You are viewing a plain text version of this content. The canonical link for it is here.

Posted to legal-discuss@apache.org by Grant Ingersoll <gs...@apache.org> on 2009/11/06 02:06:13 UTC

Redistributing Data

Hi legal-discuss,

I'm involved with a Lucene project called the Open Relevance Project  
(ORP).  As part of our project, we would like to be able to  
redistribute collections of data that we have gathered for use in  
evaluating search.  This could be things like partial crawls of the  
web or other types of data.  Perhaps I'm being paranoid given the  
number of people who crawl the web and "cache" what is otherwise  
copyrighted data, but I would like to get some more insight into what  
it would mean for us (i.e. the ASF) to put up a tarball (or similar)  
containing something like a crawl of the web.

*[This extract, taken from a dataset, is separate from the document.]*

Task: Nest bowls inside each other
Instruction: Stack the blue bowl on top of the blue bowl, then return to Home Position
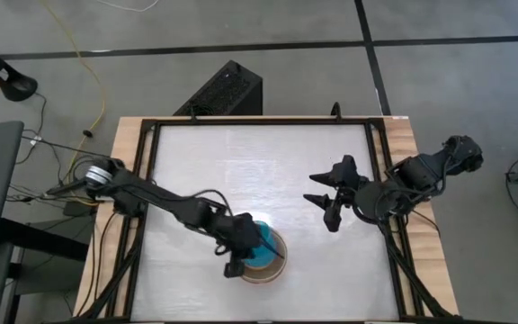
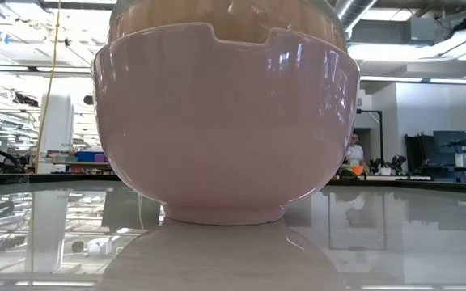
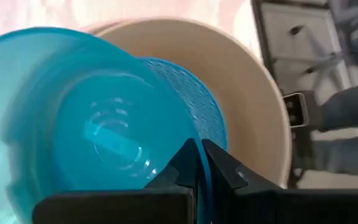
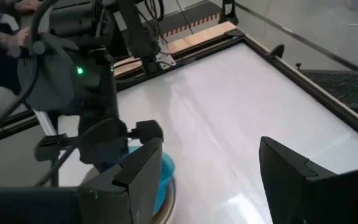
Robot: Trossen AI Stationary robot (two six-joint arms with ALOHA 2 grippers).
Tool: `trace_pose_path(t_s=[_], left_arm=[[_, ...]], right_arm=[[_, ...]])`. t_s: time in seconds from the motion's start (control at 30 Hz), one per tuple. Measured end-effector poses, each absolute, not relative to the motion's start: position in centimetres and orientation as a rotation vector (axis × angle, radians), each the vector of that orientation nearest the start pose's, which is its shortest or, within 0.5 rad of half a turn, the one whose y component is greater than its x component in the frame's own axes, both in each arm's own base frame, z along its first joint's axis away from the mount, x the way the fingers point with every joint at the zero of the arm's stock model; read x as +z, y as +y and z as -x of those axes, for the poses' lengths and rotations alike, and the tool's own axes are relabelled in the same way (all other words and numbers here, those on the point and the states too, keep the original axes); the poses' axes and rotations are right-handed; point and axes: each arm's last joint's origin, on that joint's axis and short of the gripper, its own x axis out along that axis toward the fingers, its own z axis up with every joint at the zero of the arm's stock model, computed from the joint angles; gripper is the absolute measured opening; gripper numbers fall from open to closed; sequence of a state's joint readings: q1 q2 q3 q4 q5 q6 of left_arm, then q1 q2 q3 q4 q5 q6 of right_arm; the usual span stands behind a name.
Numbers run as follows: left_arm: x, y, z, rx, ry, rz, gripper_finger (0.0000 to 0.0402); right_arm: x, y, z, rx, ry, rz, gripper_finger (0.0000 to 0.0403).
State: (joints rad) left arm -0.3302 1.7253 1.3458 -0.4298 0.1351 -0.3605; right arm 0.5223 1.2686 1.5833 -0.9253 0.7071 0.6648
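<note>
A pale pink bowl point(image 2: 225, 137) stands on its foot near the table's front edge, with a greyish-beige bowl point(image 3: 253, 87) nested in it. A blue bowl point(image 3: 194, 93) lies inside the beige one. My left gripper point(image 1: 261, 245) is over this stack, shut on a cyan bowl point(image 3: 92, 124). Toward the table's right side, my right gripper point(image 1: 311, 187) hangs open above the table with nothing between its fingers point(image 4: 145, 174). My left gripper pinches the cyan bowl's rim point(image 3: 201, 180) between its two fingers, one inside the bowl and one outside. The fingers slant down from the table's left side. The bowl is tilted over the stack; whether it touches the blue bowl below cannot be told.
A black frame point(image 1: 380, 162) runs around the white table top point(image 1: 259, 171). The table's middle and far half are bare. The pink bowl stands right in front of the low camera and fills that view.
</note>
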Motion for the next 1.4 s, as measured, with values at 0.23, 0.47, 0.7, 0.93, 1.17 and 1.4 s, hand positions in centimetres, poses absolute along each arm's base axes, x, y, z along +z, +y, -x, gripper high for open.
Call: trace_pose_path(t_s=[0.23, 0.47, 0.7, 0.93, 1.17, 1.4], left_arm=[[25.0, -13.7, -38.0, -0.282, 0.917, 0.195, 0.0], [24.0, -15.2, -38.0, -0.322, 0.997, 0.189, 0.0], [24.1, -15.7, -37.7, -0.322, 1.002, 0.203, 0.001], [24.8, -16.3, -38.3, -0.328, 0.909, 0.252, 0.0105], [25.0, -15.7, -38.6, -0.302, 0.906, 0.31, 0.0228], [25.2, -14.8, -38.8, -0.284, 0.9, 0.33, 0.0276]], right_arm=[[43.3, 10.8, -19.9, -0.331, 0.438, -0.308, 0.0235], [43.0, 11.4, -18.7, -0.368, 0.436, -0.302, 0.0235], [42.9, 12.1, -17.9, -0.394, 0.414, -0.296, 0.0235], [42.9, 12.7, -17.5, -0.368, 0.411, -0.309, 0.0235], [42.9, 13.2, -17.1, -0.348, 0.411, -0.323, 0.0235], [42.6, 14.2, -17.4, -0.346, 0.394, -0.335, 0.0235]])
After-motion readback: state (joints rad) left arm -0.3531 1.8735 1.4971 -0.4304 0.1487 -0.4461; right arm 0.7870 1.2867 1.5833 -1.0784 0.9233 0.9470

Other parts that might be of interest:
1. We maybe could identify creative commons data and just do that
2. We could simply honor no-cache and robots.txt and basically treat  
everything else as redistributable
3. We could do like Internet Archive does (maybe) and even  
retroactively apply robots.txt
4. We could be in a position to get a donation of a crawled data set  
from a company.  Doesn't really sound like a "software grant", but is  
there anything we should do?

Basically, I want to err on the side of caution all while providing  
our community with valuable data.

Thanks,
Grant

---------------------------------------------------------------------
To unsubscribe, e-mail: legal-discuss-unsubscribe@apache.org
For additional commands, e-mail: legal-discuss-help@apache.org

Re: Redistributing Data

Posted by Grant Ingersoll <gs...@apache.org>.

On Nov 8, 2009, at 11:14 PM, Lawrence Rosen wrote:

>> I figure we could just put up a page saying,
>> "If you don't wish to have your content in this archive, please send
>> an email to our user list and it will be removed"
>
> While the statement is probably true, I wouldn't have ASF commit to  
> it. Let
> us leave no illusions that we're administratively prepared to  
> respond to
> requests to remove content from our archives or to monitor the  
> content of
> our archives for infringing content. Only if someone can present a
> compelling case that we've done something wrong will we respond to  
> such
> requests.

Sorry, I think we lost a bit of context in that statement.  The  
archive in question is a specific tarball of a web crawl or other  
dataset that the Open Relevance project would be maintaining, as  
opposed to the general ASF mail archives or other things.  The burden  
for removal is much lower (untar, find offending item and remove.) 

---------------------------------------------------------------------
To unsubscribe, e-mail: legal-discuss-unsubscribe@apache.org
For additional commands, e-mail: legal-discuss-help@apache.org

RE: Redistributing Data

Posted by Lawrence Rosen <lr...@rosenlaw.com>.

> I figure we could just put up a page saying,
> "If you don't wish to have your content in this archive, please send
> an email to our user list and it will be removed"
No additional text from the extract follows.